To claim that these are “gender” differences is as premature as to claim they are evolved sex differences. There is no evidence that these are culturally driven at all. The confirmation bias that people on both sides of this are displaying (social constructionist v. evolutionary psychology types) is disappointing. The piece that you cited moves from reservations about method to a culture based explanation with no justification. What is this biased blog piece evidence of? At best, it is evidence of bias.

I had a conversation with a prominent neuroscientist that I know about the paper, she echoes some aspects of you are writing but not all. Basically, when she runs an EEG or fmri study of 20-25 people, there is no effect for sex. However, she believes that the sample size (~900 participants) and technique (DTI and network analyses) imply that there are SUBTLE trends at the group level. But she dares anyone to look at a male and female brain and tell them apart.
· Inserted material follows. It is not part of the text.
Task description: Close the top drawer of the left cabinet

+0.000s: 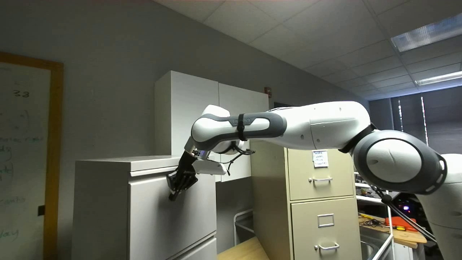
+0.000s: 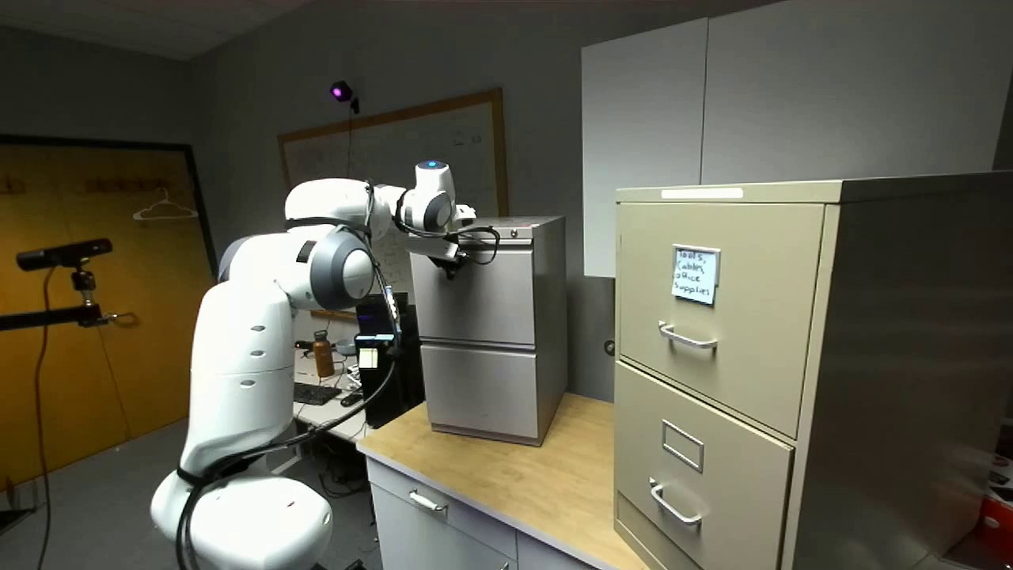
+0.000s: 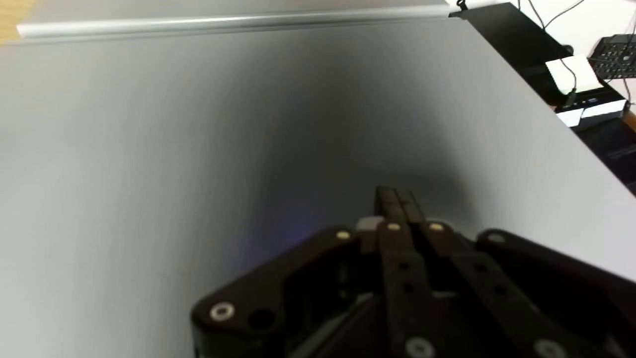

We have a subtle, but real difference in this sample at the group level. We also have subtle, but real differences on cognitive tasks between sexes at the group level. In this case, this is a PROBABILISTIC and not DETERMINISTIC relationship between sex and brain connectivity patterns. Little is understood about causality. To claim that this is “gender” is as reckless as to claim that this is an evolved pattern. To rule either out in an a priori fashion is unscientific . . . and based on ideological preference. And uninformed comments about “neurosexism” (common in the blogosphere over the past 2 days) simply display ignorance and a closed mind.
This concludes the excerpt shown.